Wednesday , 20 June 2018

Because of a simple belief…those who sacrifice their own time and money to help those in need

Maybe there’s  a little bit of “ veteran” in all of us.

Friday, November 11 is Veterans Day.

Words like “duty and honor” come to mind when we think about veterans.  Even if we don’t know a veteran personally, our support of them is universal as we celebrate the values they represent. We admire the way they put themselves in harm’s way, and how they subordinate individual needs for the needs of the group:  we celebrate their sacrifices.

But, there are other veterans who deserve our recognition.

For example, Community Lifeline Center volunteers who – for  want of nothing more than an occasional thank you – spend hours and hours welcoming those in need and keeping the office running. Case managers who have the difficult task of telling some they do not qualify for assistance, and the even more challenging task of telling those who do what the limits of that assistance are. And, volunteers who work on grants and fund raising events to fund services, and teach job search, computer skills, and how to manage a household budget.

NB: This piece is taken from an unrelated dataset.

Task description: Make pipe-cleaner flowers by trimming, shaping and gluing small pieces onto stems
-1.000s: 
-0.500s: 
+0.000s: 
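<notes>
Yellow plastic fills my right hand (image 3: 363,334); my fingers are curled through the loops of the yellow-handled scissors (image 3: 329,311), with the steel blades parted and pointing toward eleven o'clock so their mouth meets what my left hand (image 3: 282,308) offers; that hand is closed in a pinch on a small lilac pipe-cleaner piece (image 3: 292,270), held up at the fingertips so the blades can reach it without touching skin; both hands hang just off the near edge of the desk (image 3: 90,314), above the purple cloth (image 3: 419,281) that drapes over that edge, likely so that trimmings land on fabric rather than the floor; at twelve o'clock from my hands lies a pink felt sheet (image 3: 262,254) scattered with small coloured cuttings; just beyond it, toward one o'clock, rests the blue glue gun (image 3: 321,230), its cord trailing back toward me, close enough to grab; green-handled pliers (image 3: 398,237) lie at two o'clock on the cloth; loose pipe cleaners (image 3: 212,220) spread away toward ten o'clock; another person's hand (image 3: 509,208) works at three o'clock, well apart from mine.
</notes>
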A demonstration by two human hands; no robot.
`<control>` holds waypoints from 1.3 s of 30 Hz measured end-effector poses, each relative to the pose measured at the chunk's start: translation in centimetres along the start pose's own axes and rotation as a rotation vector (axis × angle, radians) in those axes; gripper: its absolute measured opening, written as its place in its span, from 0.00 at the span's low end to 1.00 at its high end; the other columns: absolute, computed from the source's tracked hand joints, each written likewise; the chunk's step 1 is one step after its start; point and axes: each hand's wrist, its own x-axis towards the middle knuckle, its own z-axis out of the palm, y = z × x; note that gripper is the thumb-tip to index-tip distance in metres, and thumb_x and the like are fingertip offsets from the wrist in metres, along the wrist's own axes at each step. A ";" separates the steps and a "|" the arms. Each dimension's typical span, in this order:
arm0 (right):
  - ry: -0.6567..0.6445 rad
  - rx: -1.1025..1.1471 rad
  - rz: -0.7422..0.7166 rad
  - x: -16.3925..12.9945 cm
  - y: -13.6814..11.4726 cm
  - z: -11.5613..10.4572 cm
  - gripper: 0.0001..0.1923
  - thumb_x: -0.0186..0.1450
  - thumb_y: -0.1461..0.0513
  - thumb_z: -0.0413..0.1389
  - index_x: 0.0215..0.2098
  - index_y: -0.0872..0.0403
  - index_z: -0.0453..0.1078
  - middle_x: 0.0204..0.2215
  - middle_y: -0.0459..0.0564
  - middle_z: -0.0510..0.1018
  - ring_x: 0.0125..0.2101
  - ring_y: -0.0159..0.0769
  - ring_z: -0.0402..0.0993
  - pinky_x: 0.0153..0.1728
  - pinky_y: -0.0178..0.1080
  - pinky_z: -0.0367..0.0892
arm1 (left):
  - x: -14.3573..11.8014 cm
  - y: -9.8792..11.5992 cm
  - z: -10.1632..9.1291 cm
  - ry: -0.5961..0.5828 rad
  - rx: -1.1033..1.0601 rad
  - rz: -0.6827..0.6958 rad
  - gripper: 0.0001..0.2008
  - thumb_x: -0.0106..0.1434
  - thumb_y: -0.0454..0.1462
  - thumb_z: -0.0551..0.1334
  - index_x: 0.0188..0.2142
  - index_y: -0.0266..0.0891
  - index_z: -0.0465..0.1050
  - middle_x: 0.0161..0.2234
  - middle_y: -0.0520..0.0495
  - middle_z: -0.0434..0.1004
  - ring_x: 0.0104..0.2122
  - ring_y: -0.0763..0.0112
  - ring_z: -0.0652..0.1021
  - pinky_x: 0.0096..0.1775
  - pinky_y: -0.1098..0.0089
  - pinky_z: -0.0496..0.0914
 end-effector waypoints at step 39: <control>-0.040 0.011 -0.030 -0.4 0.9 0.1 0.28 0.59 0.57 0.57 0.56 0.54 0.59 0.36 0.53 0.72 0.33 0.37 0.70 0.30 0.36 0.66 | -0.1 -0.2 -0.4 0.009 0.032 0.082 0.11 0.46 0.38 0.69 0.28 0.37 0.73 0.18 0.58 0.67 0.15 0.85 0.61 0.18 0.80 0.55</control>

Men and women who sacrifice their own time and money to help those in need, because of a simple belief that those who can should share with those who can’t; those who have, should share with those who have not.

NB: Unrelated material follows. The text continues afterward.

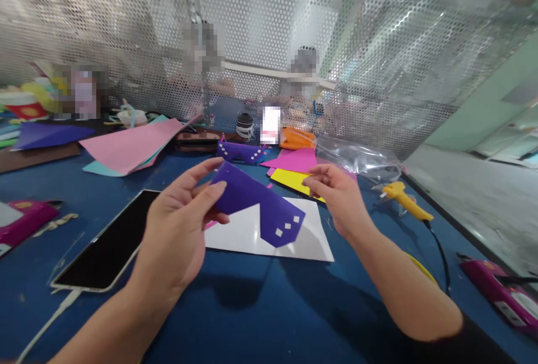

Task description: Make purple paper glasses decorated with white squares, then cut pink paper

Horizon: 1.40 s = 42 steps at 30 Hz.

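Observation:
My left hand (180,229) pinches one end of a purple paper cut-out (256,204) shaped like pixel glasses, with small white squares on its right lens. It hangs above a white sheet (247,238) on the blue table (252,308). My right hand (336,196) hovers just right of the cut-out with fingers curled together; whether a tiny piece sits between its fingertips is too small to tell. A second purple glasses cut-out (241,152) lies farther back.
A dark tablet (111,243) with a white cable lies at the left. Pink (134,145), magenta (296,160) and yellow (290,179) sheets lie behind. A yellow glue gun (406,200) and clear plastic bag (361,159) are right; perforated metal screens stand behind.

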Tool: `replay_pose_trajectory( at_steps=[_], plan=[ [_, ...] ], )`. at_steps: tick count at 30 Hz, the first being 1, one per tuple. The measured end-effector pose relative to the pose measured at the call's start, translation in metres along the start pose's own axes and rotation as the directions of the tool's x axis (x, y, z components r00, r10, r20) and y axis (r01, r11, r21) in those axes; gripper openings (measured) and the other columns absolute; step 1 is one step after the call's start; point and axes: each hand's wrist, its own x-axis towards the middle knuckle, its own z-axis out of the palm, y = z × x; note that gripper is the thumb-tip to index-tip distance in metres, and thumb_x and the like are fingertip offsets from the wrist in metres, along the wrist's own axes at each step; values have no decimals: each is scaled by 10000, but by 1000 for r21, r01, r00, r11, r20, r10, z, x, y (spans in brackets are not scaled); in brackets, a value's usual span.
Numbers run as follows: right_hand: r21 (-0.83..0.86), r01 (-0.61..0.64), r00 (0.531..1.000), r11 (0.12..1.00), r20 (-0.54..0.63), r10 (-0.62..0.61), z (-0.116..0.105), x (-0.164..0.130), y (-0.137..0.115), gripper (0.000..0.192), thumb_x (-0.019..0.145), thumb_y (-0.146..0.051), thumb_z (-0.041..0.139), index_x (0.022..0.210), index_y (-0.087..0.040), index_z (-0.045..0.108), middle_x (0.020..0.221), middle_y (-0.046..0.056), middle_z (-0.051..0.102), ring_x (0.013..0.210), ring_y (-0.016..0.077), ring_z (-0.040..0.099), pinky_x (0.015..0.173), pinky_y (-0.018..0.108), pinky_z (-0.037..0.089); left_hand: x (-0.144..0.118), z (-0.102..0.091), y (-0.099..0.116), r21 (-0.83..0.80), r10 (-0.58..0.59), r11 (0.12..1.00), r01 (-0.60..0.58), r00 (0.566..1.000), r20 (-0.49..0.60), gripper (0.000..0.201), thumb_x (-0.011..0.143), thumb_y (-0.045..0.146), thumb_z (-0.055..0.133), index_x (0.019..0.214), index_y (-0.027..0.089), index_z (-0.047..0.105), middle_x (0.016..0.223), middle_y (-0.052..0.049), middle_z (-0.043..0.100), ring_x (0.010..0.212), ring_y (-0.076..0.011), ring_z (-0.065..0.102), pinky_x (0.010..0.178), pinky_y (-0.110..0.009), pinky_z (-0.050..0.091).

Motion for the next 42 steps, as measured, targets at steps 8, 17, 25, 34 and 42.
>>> replay_pose_trajectory(
  at_steps=[8, 17, 25, 34, 42],
  plan=[
    [122, 94, 994, 988, 46, -100, 3, -47, -52, 204, 756, -306, 730, 923, -235, 635, 742, -42, 673, 646, 89, 598, 639, 236, 497, -10, 4, -9, 88, 49, 994, -61, 990, 134, 152, 734, 224, 754, 745, 205, 604, 687, 68, 536, 557, -74, 479, 445, -159, 515],
    [66, 166, 968, 984, 178, -175, 40, -60, -68, 124, 789, -262, 679, 897, -226, 630, 783, -14, 712, 721, 129, 660, 637, 260, 529, -15, 5, -17, 141, 36, 988, -64, 981, 192, 65, 751, 175, 678, 727, 189, 737, 738, 19, 655, 594, -89, 549, 493, -170, 517],
    [-29, 289, 949, 957, 140, -282, 43, -63, -60, 111, 841, -261, 649, 945, -234, 620, 833, -12, 740, 743, 123, 687, 629, 231, 539, -16, 4, -17, 71, 46, 995, -64, 971, 235, 64, 787, 202, 703, 794, 220, 763, 792, 16, 696, 655, -99, 581, 530, -170, 529],
    [-184, 459, 888, 869, 56, -457, 43, -65, -53, 87, 863, -244, 646, 947, -238, 625, 864, 0, 758, 765, 149, 717, 663, 269, 561, -16, 6, -18, 79, 37, 995, -55, 975, 217, 60, 762, 251, 761, 788, 197, 754, 776, 0, 697, 653, -104, 589, 503, -164, 519],
    [-457, 674, 688, 581, 101, -719, 44, -68, -51, 85, 914, -188, 606, 975, -248, 604, 878, -18, 758, 779, 147, 707, 696, 307, 512, -16, 7, -17, 106, 30, 993, -56, 974, 227, 68, 745, 262, 758, 770, 199, 763, 744, -4, 696, 623, -107, 567, 486, -177, 513]
  ],
)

And, then there are the clients: the men, women, and children in need.

Like the mother unexpectedly forced to manage a family alone, and willing to make whatever sacrifice is required to keep her family in their home: taking classes, learning computer skills, accepting donations of food and services to buy time in order to start fresh.  Or, a father who has proudly been sole provider for his family, successful in his work, respected in his community, but suddenly faced with job loss. Old and young men who are no strangers to sacrifice, but whose sense of honor is replaced with a sense of desperation, but whose sense of duty is unwavering.  Or a senior, who believes that asking for help is unseemly, or a sign of weakness; a senior unable to keep the heat and lights on, or get a prescription filled, but who wants others in need to be taken care of first.

Our armed forces veterans represent the best in all of us. And, we rightly celebrate them on Veterans Day. But, there are quiet acts of honor, duty, and sacrifice going on all around us. And, in no way does it diminish our regard for our veterans to point out that many of the qualities they represent can be found everywhere, and every day at Community Lifeline Center.